The U2 singer, songwriter, activist and philanthropist turned 65 – which is traditionally the age of retirement in his native Ireland – on May 10, the same day his eldest daughter, tech entrepreneur Jordan Hewson, turned 36.

“I had the most incredible birthday,” he tells Stellar. “I share a birthday with Jordan and we celebrated – the whole family – by going to see our eldest son [Elijah] play in Amsterdam with his band Inhaler to 12,000 people.”

Bono poses for photographers at the photo call for the film 'Bono: Stories of Surrender' at the 78th international film festival, Cannes. Picture: Scott A Garfitt/Invision/AP
Bono poses for photographers at the photo call for the film 'Bono: Stories of Surrender' at the 78th international film festival, Cannes. Picture: Scott A Garfitt/Invision/AP

The singer, who met his wife of 42 years, activist and business owner Ali Hewson, when they were teenagers during the same week that U2 was formed, adds, “I feel sorry for my missus, for Ali, because she’s had to go through this now twice, watching a high school band get delusions of grandeur and then follow through on them.”

Bono admits he has been in a nostalgic frame of mind of late. He spun his 2022 memoir, Surrender: 40 Songs, One Story, into a one-man theatre show in 2023, and it now serves as the basis for Bono: Stories Of Surrender, an Apple TV+ film that premieres on Friday.

Not that he hasn’t been teased about it. “[U2 guitarist the] Edge was just saying the other day, in his sardonic way, ‘Nostalgia is a thing of the past, Bono – and it’s time to get into the future,’” he recalls. “But before you can get even to the present, sometimes you’ve got to deal with the past.”

With his spouse, Irish activist and businesswoman Ali Hewson. Picture: Valery Hache/AFP
With his spouse, Irish activist and businesswoman Ali Hewson. Picture: Valery Hache/AFP

In his memoir, Bono (born Paul Hewson) sets out to connect the dots from tragic events such as losing his mother at the age of 14 to becoming a global star with the clout to badger world leaders for social justice and humanitarian aid.

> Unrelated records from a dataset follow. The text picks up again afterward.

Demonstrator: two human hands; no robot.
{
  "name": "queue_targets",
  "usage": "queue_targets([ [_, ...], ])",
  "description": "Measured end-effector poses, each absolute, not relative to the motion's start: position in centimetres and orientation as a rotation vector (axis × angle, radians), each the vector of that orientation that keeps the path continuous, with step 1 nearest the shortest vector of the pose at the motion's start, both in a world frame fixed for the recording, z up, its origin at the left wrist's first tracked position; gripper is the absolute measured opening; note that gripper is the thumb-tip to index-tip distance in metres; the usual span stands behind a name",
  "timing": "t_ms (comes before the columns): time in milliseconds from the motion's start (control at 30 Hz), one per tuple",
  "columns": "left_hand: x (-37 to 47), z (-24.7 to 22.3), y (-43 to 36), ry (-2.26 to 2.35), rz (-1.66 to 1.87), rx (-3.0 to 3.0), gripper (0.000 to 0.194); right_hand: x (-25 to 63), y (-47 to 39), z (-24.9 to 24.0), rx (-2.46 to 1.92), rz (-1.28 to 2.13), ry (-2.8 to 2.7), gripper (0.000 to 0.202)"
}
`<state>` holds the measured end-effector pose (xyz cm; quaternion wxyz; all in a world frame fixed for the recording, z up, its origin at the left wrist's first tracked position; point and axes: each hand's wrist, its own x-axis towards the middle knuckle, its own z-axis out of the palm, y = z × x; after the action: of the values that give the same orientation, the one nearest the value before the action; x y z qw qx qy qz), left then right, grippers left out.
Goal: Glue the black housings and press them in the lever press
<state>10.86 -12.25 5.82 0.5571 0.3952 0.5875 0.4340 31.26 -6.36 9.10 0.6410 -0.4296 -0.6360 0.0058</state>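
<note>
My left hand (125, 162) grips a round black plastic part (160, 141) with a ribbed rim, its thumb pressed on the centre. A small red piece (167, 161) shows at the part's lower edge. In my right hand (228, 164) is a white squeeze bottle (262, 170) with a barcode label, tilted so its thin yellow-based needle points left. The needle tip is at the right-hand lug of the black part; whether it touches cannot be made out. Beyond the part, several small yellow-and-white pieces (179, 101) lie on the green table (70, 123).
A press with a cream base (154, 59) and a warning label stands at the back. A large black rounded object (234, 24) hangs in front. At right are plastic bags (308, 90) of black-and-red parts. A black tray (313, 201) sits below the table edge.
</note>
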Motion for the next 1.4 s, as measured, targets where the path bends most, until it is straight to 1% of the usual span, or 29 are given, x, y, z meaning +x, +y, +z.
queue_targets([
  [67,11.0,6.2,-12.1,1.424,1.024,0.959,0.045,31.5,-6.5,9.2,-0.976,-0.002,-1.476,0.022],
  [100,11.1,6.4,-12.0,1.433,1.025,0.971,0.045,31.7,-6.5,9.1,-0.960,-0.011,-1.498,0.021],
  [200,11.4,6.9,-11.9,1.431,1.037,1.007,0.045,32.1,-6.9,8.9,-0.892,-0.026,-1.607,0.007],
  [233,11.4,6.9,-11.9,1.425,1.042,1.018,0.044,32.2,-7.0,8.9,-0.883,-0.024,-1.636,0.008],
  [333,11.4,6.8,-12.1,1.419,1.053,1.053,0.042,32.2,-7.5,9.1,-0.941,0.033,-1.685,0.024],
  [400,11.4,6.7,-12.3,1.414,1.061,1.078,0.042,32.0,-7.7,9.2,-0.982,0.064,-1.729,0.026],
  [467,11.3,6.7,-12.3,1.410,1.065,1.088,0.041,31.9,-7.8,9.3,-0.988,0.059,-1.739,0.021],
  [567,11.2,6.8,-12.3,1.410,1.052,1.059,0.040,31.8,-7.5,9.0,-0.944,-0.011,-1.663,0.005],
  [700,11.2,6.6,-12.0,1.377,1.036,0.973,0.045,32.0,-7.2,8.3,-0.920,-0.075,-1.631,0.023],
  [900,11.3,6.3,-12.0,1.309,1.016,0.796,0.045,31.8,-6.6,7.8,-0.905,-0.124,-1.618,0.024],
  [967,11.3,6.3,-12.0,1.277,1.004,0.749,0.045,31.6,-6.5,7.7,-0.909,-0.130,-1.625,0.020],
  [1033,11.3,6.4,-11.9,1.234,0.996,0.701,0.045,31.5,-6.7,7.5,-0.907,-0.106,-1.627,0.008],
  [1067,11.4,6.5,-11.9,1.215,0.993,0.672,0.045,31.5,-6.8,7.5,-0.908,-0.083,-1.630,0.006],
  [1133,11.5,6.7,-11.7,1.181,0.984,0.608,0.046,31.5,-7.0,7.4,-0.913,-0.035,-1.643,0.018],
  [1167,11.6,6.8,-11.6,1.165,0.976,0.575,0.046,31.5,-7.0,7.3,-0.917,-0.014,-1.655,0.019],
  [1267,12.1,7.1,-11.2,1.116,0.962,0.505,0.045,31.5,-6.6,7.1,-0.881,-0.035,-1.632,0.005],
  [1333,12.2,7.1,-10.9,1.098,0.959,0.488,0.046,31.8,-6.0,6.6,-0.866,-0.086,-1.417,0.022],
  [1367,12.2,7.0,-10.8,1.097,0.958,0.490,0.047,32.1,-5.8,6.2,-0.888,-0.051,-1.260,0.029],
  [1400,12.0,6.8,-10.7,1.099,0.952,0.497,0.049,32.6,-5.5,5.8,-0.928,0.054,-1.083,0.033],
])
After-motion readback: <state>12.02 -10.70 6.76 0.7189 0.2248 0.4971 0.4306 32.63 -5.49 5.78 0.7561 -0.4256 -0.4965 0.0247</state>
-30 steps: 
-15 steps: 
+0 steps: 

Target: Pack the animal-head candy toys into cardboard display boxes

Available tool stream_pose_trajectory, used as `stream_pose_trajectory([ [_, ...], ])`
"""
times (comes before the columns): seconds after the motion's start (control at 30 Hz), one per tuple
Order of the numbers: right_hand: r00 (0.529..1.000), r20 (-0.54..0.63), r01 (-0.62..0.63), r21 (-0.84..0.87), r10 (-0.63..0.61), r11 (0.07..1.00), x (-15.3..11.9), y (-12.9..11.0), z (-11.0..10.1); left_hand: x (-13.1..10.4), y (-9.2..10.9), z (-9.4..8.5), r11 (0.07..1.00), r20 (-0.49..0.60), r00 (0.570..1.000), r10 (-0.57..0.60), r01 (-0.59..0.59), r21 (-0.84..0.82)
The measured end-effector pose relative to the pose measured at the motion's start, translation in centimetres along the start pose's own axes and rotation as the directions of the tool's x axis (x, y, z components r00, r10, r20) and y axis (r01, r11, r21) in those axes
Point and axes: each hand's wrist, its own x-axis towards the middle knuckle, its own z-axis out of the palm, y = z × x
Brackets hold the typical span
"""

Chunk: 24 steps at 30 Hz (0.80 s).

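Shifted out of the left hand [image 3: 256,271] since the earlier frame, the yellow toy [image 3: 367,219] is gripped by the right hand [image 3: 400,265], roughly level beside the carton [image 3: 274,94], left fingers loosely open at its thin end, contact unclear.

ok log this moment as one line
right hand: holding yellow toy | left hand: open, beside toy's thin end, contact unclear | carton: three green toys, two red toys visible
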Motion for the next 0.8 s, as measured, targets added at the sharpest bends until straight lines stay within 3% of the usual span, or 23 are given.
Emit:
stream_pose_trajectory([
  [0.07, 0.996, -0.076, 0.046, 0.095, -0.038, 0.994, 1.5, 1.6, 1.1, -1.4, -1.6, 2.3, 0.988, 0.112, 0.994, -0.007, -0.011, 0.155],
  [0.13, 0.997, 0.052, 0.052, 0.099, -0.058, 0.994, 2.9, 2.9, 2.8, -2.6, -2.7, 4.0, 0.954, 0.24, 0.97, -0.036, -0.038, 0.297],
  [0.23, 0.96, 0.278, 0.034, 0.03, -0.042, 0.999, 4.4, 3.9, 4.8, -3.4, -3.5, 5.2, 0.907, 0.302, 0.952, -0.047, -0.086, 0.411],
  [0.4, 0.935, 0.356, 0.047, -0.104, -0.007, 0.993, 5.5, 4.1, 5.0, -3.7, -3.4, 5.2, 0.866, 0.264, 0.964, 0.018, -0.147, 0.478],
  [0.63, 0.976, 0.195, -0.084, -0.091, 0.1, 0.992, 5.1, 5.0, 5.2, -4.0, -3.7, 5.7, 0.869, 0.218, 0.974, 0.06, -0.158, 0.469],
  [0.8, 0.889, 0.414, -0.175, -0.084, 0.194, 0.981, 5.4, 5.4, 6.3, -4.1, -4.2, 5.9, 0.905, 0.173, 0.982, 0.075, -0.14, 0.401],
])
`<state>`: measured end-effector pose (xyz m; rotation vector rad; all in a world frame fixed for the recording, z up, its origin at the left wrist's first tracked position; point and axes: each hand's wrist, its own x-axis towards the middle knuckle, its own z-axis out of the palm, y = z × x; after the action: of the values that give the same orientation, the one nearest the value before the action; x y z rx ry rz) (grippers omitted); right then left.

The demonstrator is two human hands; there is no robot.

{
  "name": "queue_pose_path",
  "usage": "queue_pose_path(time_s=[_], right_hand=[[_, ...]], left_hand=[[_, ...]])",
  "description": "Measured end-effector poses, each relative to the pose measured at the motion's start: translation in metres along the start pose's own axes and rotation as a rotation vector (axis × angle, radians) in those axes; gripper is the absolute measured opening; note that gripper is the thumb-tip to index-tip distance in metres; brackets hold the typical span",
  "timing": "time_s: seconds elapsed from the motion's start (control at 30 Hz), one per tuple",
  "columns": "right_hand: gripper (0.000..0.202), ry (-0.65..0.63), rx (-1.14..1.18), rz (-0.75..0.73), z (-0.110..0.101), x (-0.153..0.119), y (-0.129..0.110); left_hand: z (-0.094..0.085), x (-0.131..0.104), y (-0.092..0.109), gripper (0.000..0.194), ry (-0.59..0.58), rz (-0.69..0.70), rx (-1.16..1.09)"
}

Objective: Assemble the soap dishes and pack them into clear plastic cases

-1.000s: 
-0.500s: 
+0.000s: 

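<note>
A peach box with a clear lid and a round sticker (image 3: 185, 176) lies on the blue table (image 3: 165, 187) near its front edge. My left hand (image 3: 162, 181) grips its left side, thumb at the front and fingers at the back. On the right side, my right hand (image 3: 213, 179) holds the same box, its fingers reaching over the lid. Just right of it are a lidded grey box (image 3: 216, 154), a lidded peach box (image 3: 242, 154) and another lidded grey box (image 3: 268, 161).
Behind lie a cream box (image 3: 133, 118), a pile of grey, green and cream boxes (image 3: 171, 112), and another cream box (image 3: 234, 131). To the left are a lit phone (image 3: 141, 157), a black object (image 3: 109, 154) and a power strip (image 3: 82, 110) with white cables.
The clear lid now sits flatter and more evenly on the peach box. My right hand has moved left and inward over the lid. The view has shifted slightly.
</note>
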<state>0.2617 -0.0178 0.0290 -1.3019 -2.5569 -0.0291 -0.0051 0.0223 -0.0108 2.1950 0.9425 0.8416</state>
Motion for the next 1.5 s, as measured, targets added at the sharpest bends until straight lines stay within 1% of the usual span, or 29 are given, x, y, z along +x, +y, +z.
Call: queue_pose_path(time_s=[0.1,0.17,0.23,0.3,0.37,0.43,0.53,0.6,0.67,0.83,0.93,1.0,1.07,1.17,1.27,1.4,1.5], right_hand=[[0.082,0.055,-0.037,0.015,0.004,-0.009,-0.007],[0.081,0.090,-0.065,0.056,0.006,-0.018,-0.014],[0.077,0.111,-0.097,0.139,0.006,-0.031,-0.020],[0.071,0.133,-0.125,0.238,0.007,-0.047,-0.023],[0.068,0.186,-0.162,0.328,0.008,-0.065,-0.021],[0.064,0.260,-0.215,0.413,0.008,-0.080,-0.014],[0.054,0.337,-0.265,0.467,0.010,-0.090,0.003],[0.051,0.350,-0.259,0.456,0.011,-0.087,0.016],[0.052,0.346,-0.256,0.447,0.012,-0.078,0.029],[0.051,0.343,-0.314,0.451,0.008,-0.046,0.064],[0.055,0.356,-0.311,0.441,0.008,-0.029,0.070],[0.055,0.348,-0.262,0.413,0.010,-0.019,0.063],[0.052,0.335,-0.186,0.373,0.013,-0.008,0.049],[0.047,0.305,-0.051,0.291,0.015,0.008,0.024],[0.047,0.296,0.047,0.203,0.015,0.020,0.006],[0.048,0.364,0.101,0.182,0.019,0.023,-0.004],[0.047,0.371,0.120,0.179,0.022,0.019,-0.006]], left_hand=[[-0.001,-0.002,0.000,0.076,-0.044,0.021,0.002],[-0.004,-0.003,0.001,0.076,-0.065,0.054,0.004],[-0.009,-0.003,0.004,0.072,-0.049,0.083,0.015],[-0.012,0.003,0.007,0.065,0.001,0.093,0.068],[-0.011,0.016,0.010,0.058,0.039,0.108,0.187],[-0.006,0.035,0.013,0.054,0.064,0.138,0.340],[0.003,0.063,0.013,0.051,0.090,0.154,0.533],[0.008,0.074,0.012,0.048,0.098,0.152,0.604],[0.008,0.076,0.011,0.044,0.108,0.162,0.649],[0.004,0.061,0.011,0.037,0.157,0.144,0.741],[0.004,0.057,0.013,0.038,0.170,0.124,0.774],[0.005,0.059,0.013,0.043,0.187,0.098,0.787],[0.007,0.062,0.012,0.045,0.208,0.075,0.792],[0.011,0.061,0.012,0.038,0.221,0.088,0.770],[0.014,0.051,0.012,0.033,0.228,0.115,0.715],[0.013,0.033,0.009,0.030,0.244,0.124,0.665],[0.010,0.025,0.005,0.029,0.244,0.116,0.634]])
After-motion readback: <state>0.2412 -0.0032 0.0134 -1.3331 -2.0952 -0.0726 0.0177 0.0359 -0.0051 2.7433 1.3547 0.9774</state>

“It’s OK to accept that the things that made you – the things that gave you these big dreams – are very small wounds, really, from when you’re a kid,” he says. “Those wounds can become these great openings into adventures and you turn that pain and that rage you have into beauty. In my case, into songs.”

Bono opens the book and his show by recounting his near-death experience in 2016, when a blister on his aorta needed major emergency surgery.

That close call and an ongoing sense of his own privilege, he says, have left him with a sense of great gratitude.

“I’m just waking up in the morning and thinking, Wow, it’s great waking up in the morning, isn’t it?” he reflects. “If you do what you love, you never ever work a day in your life and our audience has given us that. I don’t have the same worries that a lot of people have. U2 audiences have been so good to us.”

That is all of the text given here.